Melalui artikel ini, saya akan menjelaskan beberapa data paling terkenal dari Abad Pertengahan dan kita akan belajar bahwa selama berabad-abad, mereka tidak akurat atau hanya mitos.

Beberapa mitos dan fakta yang tidak akurat tentang Abad Pertengahan



Dua informasi yang paling tidak akurat dan umum tentang Abad Pertengahan, tercermin dalam novel, seri, dan film, adalah yang merujuk ke kastil dan bagaimana mempertahankannya terhadap pengepungan, air mendidih yang meluap atau penggunaan sabuk. Setrika untuk menjaga kesucian wanita dan anak perempuan ketika seorang tuan feodal harus pergi lama untuk berperang ("sabuk kesucian").

Sepasang contoh ini telah banyak dibantah oleh para sejarawan kontemporer yang telah memberikan cukup bukti untuk membuktikan bahwa itu adalah legenda urban mentah. Namun demikian, mereka terus menggunakan data ini dalam publikasi mereka saat ini, karena mereka telah menjadi dua klise Abad Pertengahan, kebanyakan dari mereka. mereka diciptakan selama periode yang dikenal sebagai Pencerahan (juga disebut Zaman Pencerahan), di mana, sejak 1700, beberapa arus intelektual muncul, yang dimaksudkan untuk mengaburkan banyak hal yang terjadi. dibuka ketika saya telah menciptakan pada saat itu sejumlah legenda kota yang tak berujung yang berusaha menunjukkan betapa gelapnya kehidupan mereka.

Tapi ini bukan satu-satunya contoh. Hal lain yang terus-menerus dipertunjukkan adalah rasa lapar yang luar biasa di Abad Pertengahan, pemandangan di mana banyak orang mengemis dan kelaparan. Tapi itu setengah benar dan beberapa data salah ditafsirkan.

Ya, memang benar bahwa, seperti di semua usia dan di semua masyarakat, ada kelas sosial yang rendah, tetapi yang tidak sesuai dengan kenyataan adalah bahwa individu, keluarga atau kelompok melakukan suatu kegiatan apa pun (apa pun level mereka) akan kelaparan. Pada Abad Pertengahan, sumber makanan sangat bervariasi dan hampir setiap orang memiliki produk paling dasar seperti telur, sayuran, roti (atau tepung gandum untuk membuatnya). Mereka mungkin tidak bisa makan daging atau ikan sesering mungkin, tetapi siapa lagi atau yang memiliki sedikit pemburu atau nelayan dalam keluarga mereka, jadi dengan sedikit pengecualian (seperti wabah, banjir, kehilangan panen, dll.), kelaparan sangat jarang terjadi.

Ini juga cukup berlebihan dalam hal kebersihan pribadi di Abad Pertengahan. Ada kepercayaan bahwa orang tidak mandi dalam beberapa minggu dan tidak merasa. Tapi itu juga lebih pada sisi mitos daripada kenyataan.
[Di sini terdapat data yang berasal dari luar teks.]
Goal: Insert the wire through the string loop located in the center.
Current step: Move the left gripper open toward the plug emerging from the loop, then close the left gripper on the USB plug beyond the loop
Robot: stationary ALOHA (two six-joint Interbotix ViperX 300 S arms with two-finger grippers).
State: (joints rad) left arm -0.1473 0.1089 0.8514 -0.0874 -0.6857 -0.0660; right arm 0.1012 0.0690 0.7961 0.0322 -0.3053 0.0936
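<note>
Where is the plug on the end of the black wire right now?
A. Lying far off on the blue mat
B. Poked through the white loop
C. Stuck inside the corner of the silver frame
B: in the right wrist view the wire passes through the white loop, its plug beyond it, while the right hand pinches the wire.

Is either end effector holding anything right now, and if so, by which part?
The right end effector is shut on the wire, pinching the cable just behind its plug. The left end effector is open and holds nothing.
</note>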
Jelas, kebiasaan higienis tidak lagi sama. Tidak ada kamar mandi di setiap rumah, tetapi pada waktu itu, sudah ada peralatan yang digunakan untuk mencuci setelah seharian bekerja (terutama di pedesaan). Sejumlah besar kolam memiliki beberapa sumur dan, lebih lanjut, harus diperhitungkan bahwa pada saat itu populasi tumbuh di sekitar sungai atau danau, sehingga airnya mudah diakses.
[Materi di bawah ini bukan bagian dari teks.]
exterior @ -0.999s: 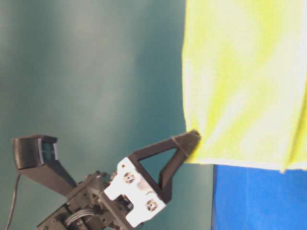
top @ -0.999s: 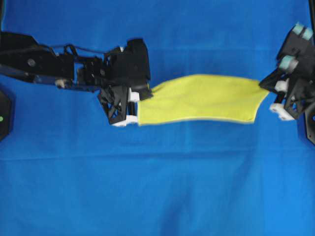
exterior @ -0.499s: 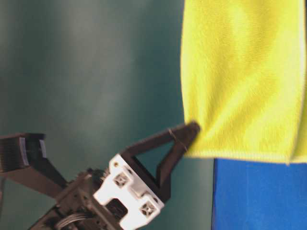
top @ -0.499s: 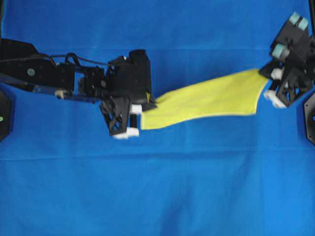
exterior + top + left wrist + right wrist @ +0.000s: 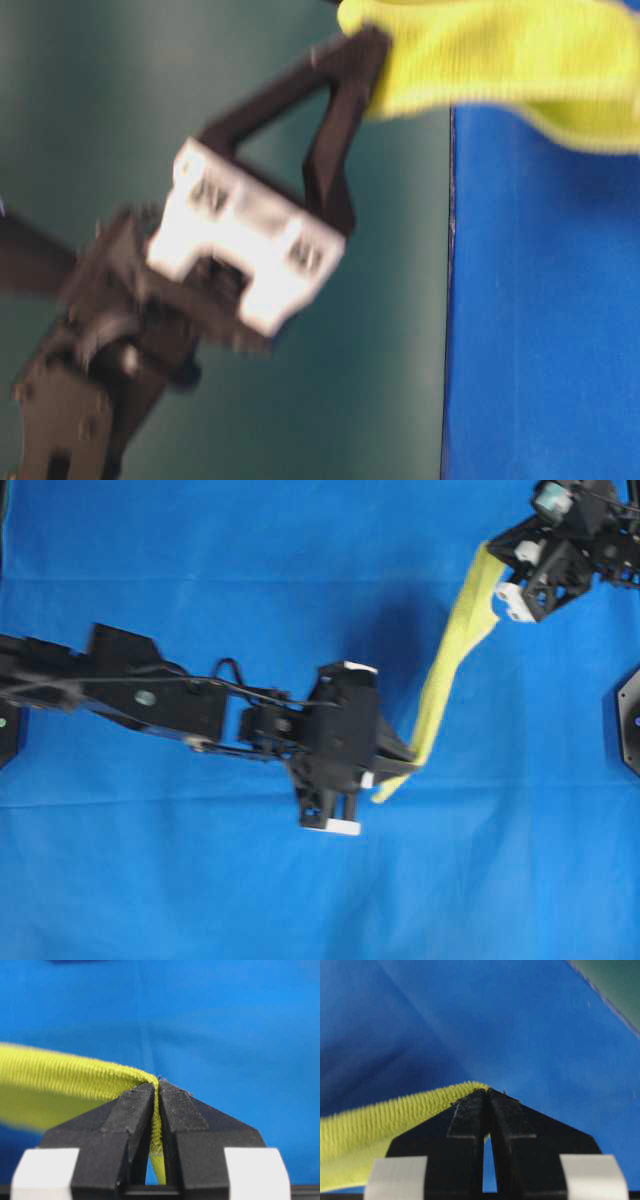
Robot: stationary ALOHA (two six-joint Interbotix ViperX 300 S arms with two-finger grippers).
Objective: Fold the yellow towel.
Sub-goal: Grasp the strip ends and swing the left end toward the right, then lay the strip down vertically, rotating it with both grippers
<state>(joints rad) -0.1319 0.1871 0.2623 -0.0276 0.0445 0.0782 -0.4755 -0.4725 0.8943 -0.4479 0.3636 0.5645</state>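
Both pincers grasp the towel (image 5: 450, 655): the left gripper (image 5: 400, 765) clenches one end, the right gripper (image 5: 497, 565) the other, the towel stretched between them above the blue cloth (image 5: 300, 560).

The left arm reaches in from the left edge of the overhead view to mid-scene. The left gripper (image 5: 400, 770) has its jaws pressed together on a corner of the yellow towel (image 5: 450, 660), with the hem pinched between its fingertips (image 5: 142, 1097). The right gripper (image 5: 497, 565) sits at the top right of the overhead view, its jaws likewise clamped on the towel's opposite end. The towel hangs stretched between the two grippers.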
Ada juga banyak informasi tentang mandi air panas, kemudian tentang aroma yang menjadi kelas terkaya. Kita harus ingat bahwa bangsa Romawi (termasuk kerajaan sebelum Abad Pertengahan) telah memiliki dan membangun semua tempat yang mereka capai, mandi, sumber air panas, sungai dan bahkan memiliki ungkapan terkenal yang mengatakan, "Berburu, bermain , untuk mandi, untuk minum; itu adalah cara hidup "(dalam bahasa Latin:" Venari, ludere, lavari, bibere, Hoc adalah vivere ").

Saya tidak ingin mengakhiri posting ini tanpa merujuk pada referensi saat ini untuk kekerasan yang ada di Abad Pertengahan. Meskipun jelas bahwa selama sepuluh abad terakhir, perang dan pertempuran sangat banyak, perlu diingat bahwa jumlah kejahatan yang dilakukan jauh lebih rendah daripada yang sebenarnya tercermin dalam beberapa catatan.